Our security and compliance

DryvIQ maintains an Information Security Management System to ensure the confidentiality, integrity, and availability of all computer and data communication systems while meeting the necessary legislative, industry, and contractual requirements.

The safety and security of your data are paramount. We combine comprehensive audits of our application, internal systems, and networks to ensure that client data is continually protected.

DryvIQ Security Certifications - SOC 2
SOC 2 Type II
DryvIQ Security Certifications - ISO 27001
ISO 27001

SOC 2 Type II Compliance

DryvIQ has achieved SOC 2 compliance. A System and Organization Controls 2 Type II Examination (SOC 2) provides a report on the certified organization’s internal controls and how it protects customer data and sensitive information. It is the standard for data security among digital companies in the U.S. This successful completion of the SOC 2 audit validates DryvIQ’s unwavering commitment to classifying, managing, and protecting unstructured data for the world’s largest organizations.

DryvIQ’s SOC 2 audit was completed by Insight Assurance. Upon request, DryvIQ customers, prospects, and partners may obtain a copy of the SOC 2 Report. 

ISO Compliant

DryvIQ policies, procedures, and standards are based on the International Organization for Standardization (ISO)/International Electrotechnical Commission (IEC) 27001. In addition, we use an independent third-party body to audit our compliance with leading industry standards annually.

This includes:

  • Development and implementation of a rigorous security system.
  • Building a risk management program.
  • Completing incident response plans for any potential data breaches.
  • Undergoing independent assessment to an international standard based on industry best practices.
  • Undergoing regular independent security audits.

DryvIQ has a current ISO report for our platform. To request a confidential copy of DryvIQ’s ISO report, please contact us.

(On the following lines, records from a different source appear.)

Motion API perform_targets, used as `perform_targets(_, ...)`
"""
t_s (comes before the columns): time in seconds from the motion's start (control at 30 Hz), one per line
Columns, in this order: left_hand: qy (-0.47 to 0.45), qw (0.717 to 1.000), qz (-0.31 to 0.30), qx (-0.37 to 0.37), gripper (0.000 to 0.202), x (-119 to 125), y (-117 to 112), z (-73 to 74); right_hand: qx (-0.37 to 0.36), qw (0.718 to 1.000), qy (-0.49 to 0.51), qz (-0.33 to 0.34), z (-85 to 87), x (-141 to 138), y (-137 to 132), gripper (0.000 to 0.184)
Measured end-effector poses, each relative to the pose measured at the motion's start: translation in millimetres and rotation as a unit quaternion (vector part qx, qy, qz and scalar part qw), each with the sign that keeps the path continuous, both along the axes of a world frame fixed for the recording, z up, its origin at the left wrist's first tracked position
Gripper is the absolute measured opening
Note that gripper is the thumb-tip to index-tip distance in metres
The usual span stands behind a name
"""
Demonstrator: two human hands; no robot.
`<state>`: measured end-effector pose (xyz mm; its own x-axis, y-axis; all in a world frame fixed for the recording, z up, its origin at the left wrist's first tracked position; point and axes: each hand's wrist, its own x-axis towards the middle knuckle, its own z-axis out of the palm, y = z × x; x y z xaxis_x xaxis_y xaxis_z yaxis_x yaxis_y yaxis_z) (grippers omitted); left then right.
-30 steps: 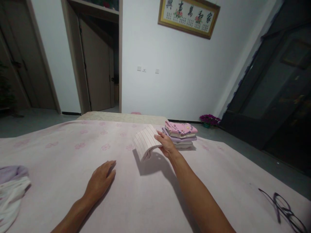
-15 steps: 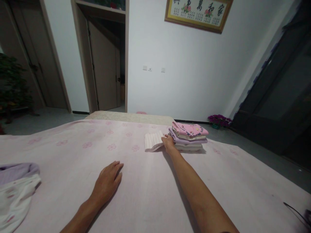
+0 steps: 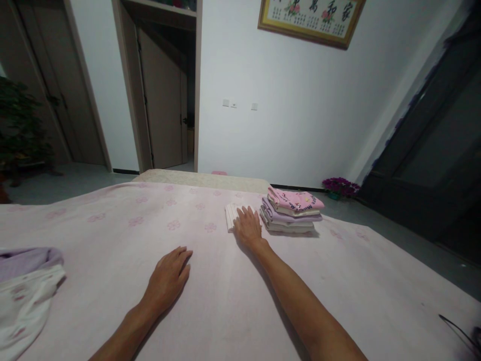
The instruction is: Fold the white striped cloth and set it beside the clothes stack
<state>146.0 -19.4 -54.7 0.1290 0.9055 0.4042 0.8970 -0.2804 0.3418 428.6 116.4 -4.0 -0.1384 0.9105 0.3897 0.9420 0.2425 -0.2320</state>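
Note:
My right hand (image 3: 248, 228) lies flat with fingers spread on top of a folded striped cloth (image 3: 230, 218), covering much of it. The cloth is white with thin stripes, and whether it is a garment I cannot tell. Just right of it, apart from my fingers, stands a stack of folded clothes (image 3: 292, 218) in white and lilac, topped by a pink printed piece (image 3: 296, 199). My left hand (image 3: 169, 276) rests on the pale pink flowered bed cover (image 3: 210, 311), fingers extended and holding nothing.
At the left edge lie a lilac garment (image 3: 32, 261) and a white garment with pink prints (image 3: 28, 303), loosely spread. A black cable (image 3: 456, 328) is at the lower right. Beyond the bed are a door (image 3: 161, 100), a wall and purple flowers (image 3: 340, 186).
My right hand has let go of the cloth's right edge and moved left onto its top, fingers now spread. That edge has been folded over leftward, narrowing the cloth. My left hand stays put.

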Motion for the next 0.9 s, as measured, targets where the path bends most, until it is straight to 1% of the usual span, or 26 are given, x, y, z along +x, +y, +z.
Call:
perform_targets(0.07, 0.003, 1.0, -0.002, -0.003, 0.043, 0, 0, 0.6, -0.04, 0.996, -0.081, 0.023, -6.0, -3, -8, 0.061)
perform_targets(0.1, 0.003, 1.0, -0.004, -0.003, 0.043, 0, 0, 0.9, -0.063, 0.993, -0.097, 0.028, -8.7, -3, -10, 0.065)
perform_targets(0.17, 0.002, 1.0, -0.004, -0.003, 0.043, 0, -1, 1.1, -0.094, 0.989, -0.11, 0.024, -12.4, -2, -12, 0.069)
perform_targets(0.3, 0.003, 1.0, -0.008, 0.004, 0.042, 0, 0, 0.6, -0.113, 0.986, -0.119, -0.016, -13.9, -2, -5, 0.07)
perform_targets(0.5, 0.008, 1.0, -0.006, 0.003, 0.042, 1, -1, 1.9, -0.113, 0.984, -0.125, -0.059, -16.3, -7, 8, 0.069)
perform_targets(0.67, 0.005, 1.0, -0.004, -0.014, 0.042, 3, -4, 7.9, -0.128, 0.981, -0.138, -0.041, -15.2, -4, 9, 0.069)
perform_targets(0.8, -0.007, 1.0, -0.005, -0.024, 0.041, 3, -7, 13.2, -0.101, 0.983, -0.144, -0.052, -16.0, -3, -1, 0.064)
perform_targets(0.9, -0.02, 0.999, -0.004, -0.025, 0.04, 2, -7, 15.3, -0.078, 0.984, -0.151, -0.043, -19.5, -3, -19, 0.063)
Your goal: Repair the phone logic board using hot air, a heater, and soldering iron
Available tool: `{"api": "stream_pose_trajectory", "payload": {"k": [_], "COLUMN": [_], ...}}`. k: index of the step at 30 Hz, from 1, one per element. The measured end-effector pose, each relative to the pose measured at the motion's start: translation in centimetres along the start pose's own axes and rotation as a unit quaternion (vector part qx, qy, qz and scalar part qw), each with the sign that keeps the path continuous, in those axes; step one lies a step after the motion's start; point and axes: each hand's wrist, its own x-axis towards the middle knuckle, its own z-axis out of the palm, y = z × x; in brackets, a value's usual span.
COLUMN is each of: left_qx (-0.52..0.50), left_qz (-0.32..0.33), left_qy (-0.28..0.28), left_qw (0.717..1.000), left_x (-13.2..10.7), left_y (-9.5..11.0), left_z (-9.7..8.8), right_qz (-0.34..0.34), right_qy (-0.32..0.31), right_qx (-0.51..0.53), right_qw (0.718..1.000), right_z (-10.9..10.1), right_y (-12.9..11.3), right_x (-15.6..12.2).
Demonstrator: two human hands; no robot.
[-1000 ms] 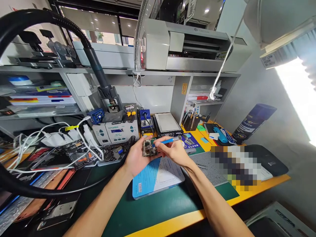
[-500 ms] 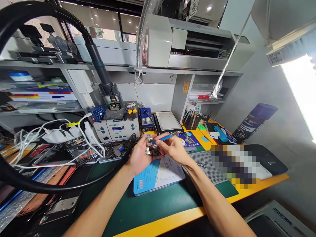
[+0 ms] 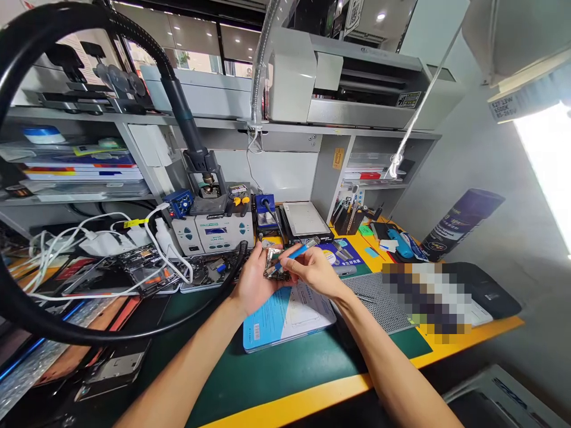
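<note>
My left hand (image 3: 253, 279) cradles a small circuit board (image 3: 277, 261) that looks like a phone's, gripping it at the edges. In my right hand (image 3: 314, 270) is a slim blue-handled tool (image 3: 295, 252), pinched between thumb and fingers like a pen. One end of the tool reaches over the board's face; whether it touches cannot be made out. Its other end, silvery, points up and to the right. Both hands are above a blue and white box or booklet (image 3: 289, 321) on the green mat (image 3: 267, 380).
A grey hot-air station (image 3: 214, 235) stands behind, its thick black hose (image 3: 111, 337) looping across the left. Loose boards (image 3: 147, 267) and white cables (image 3: 49, 261) crowd that side. On the right are a grey mesh pad (image 3: 379, 300) and a spray can (image 3: 461, 226).
The blue tool has tilted more steeply, and its lower end now lies further down and left over the board. The board shows more of its face. The whole view has shifted slightly.
</note>
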Motion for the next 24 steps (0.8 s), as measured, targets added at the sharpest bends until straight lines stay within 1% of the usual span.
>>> {"api": "stream_pose_trajectory", "payload": {"k": [2, 5, 7, 8, 9, 10, 13, 15, 17, 21, 24], "left_qx": [-0.001, 0.001, 0.004, 0.004, 0.003, 0.001, 0.005, 0.016, 0.017, -0.010, -0.030], "left_qz": [0.002, 0.000, 0.003, 0.005, 0.007, 0.006, 0.000, -0.003, -0.001, 0.008, 0.007], "left_qy": [-0.007, -0.039, -0.048, -0.046, -0.040, -0.032, -0.006, -0.003, -0.008, -0.007, 0.002], "left_qw": [1.000, 0.999, 0.999, 0.999, 0.999, 0.999, 1.000, 1.000, 1.000, 1.000, 1.000], "left_x": [0.0, -0.1, -0.2, -0.2, -0.2, -0.2, -0.2, -0.2, -0.2, -0.2, -0.2], "left_y": [0.0, 0.0, 0.0, 0.0, 0.0, 0.0, 0.0, 0.0, 0.0, 0.1, 0.1], "left_z": [0.1, 0.2, 0.3, 0.4, 0.4, 0.4, 0.3, 0.1, 0.1, 0.3, 0.5], "right_qz": [-0.005, -0.024, -0.033, -0.034, -0.029, -0.022, 0.001, 0.004, -0.002, -0.008, -0.016], "right_qy": [0.042, 0.122, 0.158, 0.162, 0.154, 0.133, 0.031, -0.006, 0.006, 0.088, 0.126], "right_qx": [0.018, 0.058, 0.065, 0.068, 0.073, 0.080, 0.080, 0.061, 0.034, -0.044, -0.056], "right_qw": [0.999, 0.991, 0.985, 0.984, 0.985, 0.988, 0.996, 0.998, 0.999, 0.995, 0.990], "right_z": [0.1, 0.1, 0.0, 0.0, 0.0, -0.1, 0.0, 0.1, 0.1, -0.1, -0.2], "right_y": [0.2, 0.3, 0.2, 0.1, -0.1, -0.2, -0.3, -0.2, 0.1, 0.8, 1.0], "right_x": [0.2, 0.4, 0.4, 0.4, 0.3, 0.2, -0.1, -0.2, -0.2, -0.1, -0.1]}}
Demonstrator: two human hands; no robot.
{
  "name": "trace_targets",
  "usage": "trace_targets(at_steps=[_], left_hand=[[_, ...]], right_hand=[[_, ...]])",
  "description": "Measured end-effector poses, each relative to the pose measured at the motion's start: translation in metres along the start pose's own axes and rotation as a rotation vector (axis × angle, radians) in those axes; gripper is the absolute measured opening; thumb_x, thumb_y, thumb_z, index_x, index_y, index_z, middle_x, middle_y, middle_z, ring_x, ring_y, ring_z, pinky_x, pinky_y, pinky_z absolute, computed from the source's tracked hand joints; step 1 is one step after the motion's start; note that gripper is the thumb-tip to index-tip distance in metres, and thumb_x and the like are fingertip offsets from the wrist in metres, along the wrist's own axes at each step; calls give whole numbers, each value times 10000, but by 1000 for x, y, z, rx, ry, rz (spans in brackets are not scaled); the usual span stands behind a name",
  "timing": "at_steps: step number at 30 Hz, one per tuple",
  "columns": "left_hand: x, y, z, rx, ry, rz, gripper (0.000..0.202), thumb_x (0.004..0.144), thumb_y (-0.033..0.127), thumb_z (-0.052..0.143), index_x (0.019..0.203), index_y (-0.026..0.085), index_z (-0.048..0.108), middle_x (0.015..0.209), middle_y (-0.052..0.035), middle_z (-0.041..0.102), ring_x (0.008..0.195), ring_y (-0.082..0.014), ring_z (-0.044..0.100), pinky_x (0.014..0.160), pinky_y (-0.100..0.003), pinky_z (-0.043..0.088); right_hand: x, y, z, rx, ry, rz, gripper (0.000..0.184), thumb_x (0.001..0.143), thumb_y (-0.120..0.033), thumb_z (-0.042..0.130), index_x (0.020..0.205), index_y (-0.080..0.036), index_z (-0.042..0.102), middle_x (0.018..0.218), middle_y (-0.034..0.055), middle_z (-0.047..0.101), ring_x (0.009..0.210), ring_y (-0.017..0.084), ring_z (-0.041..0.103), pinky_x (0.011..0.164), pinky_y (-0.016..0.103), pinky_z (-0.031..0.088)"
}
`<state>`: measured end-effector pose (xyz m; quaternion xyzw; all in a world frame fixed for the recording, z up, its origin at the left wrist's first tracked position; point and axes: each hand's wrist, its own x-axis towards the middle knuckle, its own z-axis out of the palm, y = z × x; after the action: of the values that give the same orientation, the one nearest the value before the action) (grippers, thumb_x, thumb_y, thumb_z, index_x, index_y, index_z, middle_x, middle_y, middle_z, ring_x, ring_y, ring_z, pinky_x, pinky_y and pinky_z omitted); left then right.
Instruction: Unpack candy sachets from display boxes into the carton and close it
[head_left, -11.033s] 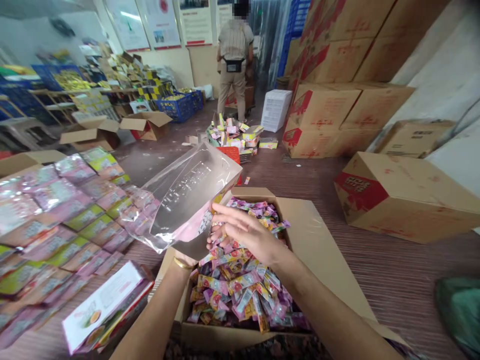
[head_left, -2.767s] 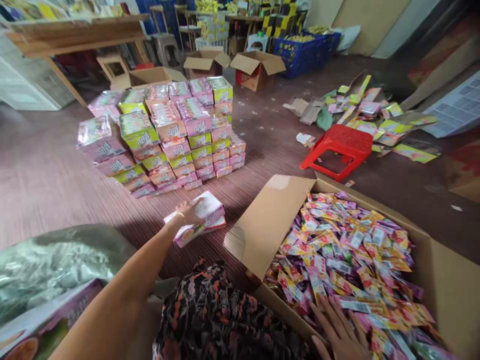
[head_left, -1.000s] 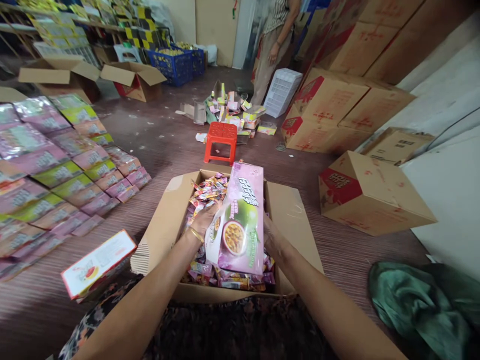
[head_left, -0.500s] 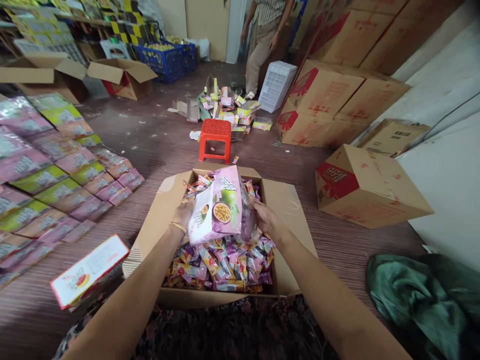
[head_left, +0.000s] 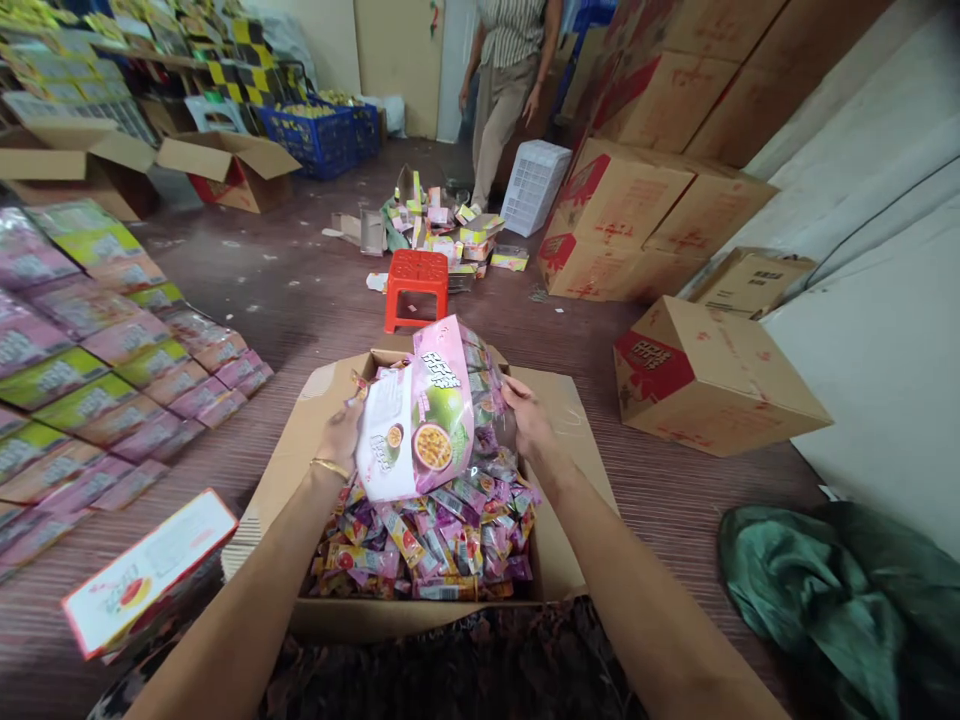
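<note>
- At the centre of the frame, a pink-and-white box (head_left: 420,420) with a passion fruit picture is held tilted above many small sachets (head_left: 450,545).
- On its left side, the left hand (head_left: 341,435), with a gold-coloured bracelet (head_left: 330,467) at the wrist, has its grip closed around the white panel; some fingers are hidden behind it.
- On its right side, the right hand (head_left: 529,415) has the grip nearly closed, with thumb and fingers at the clear film (head_left: 495,375) of the same box.
- Under both hands, the sachets fill a cardboard box (head_left: 577,490) whose side flaps are spread outward.
- At lower left, a white-topped carton (head_left: 154,565) with red edges lies on the floor (head_left: 292,300); above it in the frame are stacked packs (head_left: 105,370) in pink, green and orange.
- Just beyond the cardboard box is a red stool (head_left: 417,275), and behind it a heap of torn packaging (head_left: 450,230).
- At top centre, another person (head_left: 510,80) in a striped top stands near a white crate (head_left: 534,185).
- At right, one brown carton (head_left: 720,375) rests apart from the stacked cartons (head_left: 637,185); at lower right lies green cloth (head_left: 810,600).
</note>
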<state>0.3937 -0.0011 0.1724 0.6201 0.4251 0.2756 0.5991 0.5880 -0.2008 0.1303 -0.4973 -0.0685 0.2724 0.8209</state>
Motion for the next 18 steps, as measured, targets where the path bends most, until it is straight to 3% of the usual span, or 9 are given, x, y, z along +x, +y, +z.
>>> trace_targets(at_steps=[4, 9, 14, 18], left_hand=[[-4, 16, 2, 71, 81, 19, 189, 874, 287, 570, 893, 152, 700, 988, -118, 755, 1007, -253, 667, 895, -346, 535], [-15, 31, 9, 156, 144, 4, 286, 912, 284, 498, 736, 156, 684, 771, -88, 722, 902, -257, 656, 778, -317, 529], [-12, 29, 3, 345, 180, 3, 317, 908, 274, 485, 680, 166, 676, 776, -94, 717, 932, -272, 643, 837, -344, 503], [-5, 23, -1, 239, 183, 80, 306, 905, 291, 477, 692, 171, 660, 820, -93, 716, 901, -266, 646, 853, -358, 506]], right_hand=[[-6, 2, 14, 42, -91, -21, 439, 625, -408, 822, 1020, -236, 737, 996, 10, 769, 915, 219, 693, 918, 398, 548], [-8, 0, 22, 77, -71, -20, 451, 616, -416, 815, 1023, -242, 727, 1001, 5, 769, 951, 228, 691, 927, 398, 549], [-11, -6, 25, 26, -85, -24, 390, 603, -379, 811, 955, -225, 743, 885, -8, 759, 796, 197, 671, 833, 367, 553], [-11, -11, 26, 23, -88, -56, 384, 619, -376, 796, 970, -230, 743, 887, 0, 759, 813, 212, 669, 822, 382, 548]])
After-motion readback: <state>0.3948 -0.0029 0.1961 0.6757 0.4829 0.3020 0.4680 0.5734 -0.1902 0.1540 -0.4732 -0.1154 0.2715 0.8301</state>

  • All connections to DryvIQ are encrypted.
  • All customer data is encrypted in transit and at rest.
  • Data access and authorizations are provided using the best practice of least privileged access.
  • We conduct penetration testing by a third-party at last annually in addition to our in-house product testing.
  • DryvIQ logins require strong passwords which are salted, hashed, and stored in an isolated, tenant-specific database.
  • Code scanning, vulnerability scans, and penetration testing, as well as internal code reviews, and reports are sent in through our security email address.
  • DryvIQ maintains a formal incident response plan for major events.

All DryvIQ audit information is stored within an isolated and encrypted customer database.

This data is surfaced within the Monitor and Configuration Apps. The audit contains a historical record of all operations and events that took place within the environment. DryvIQ does not have access to this data unless explicitly shared with us by the customer.

Security policies & software development lifecycle

We maintain clear internal security policies.

Our security policies are maintained, communicated, and approved by management to ensure that everyone clearly knows their security responsibilities.

Through our ISMS we maintain continuous improvement of our incident plans after each execution

DryvIQ policies are reviewed annually as a part of our ISO audit by an external auditor.

This is supported by periodic internal audits.

DryvIQ follows a well-defined Software Development Life Cycle (SDLC).

Our product engineering teams follow an agile (Kanban) development process with software updates being pushed every 8-12 weeks.

    • Every change set follows a peer review process and checklist to identify potential security vulnerabilities. Any code sections that deal specifically with security receive a detailed review from the Chief Architect.
    • DryvIQ executes static code analysis regularly to ensure that we are not using any 3rd party dependencies that contain known vulnerabilities.
    • Prior to general availability (GA) for major software updates, DryvIQ engages with a 3rd party security consulting company to test for security vulnerabilities.
DryvIQ engineers participate in secure code training.

At least annually, our engineers participate in secure code training covering OWASP Top 10 security vulnerabilities and common attack vectors.

Internal security and vetting of our employees is an ongoing process, including: background checks, personal assessment by multiple (management) team members within the company, continuous reassessment in the team, non-disclosure agreements, and standard employment contracts.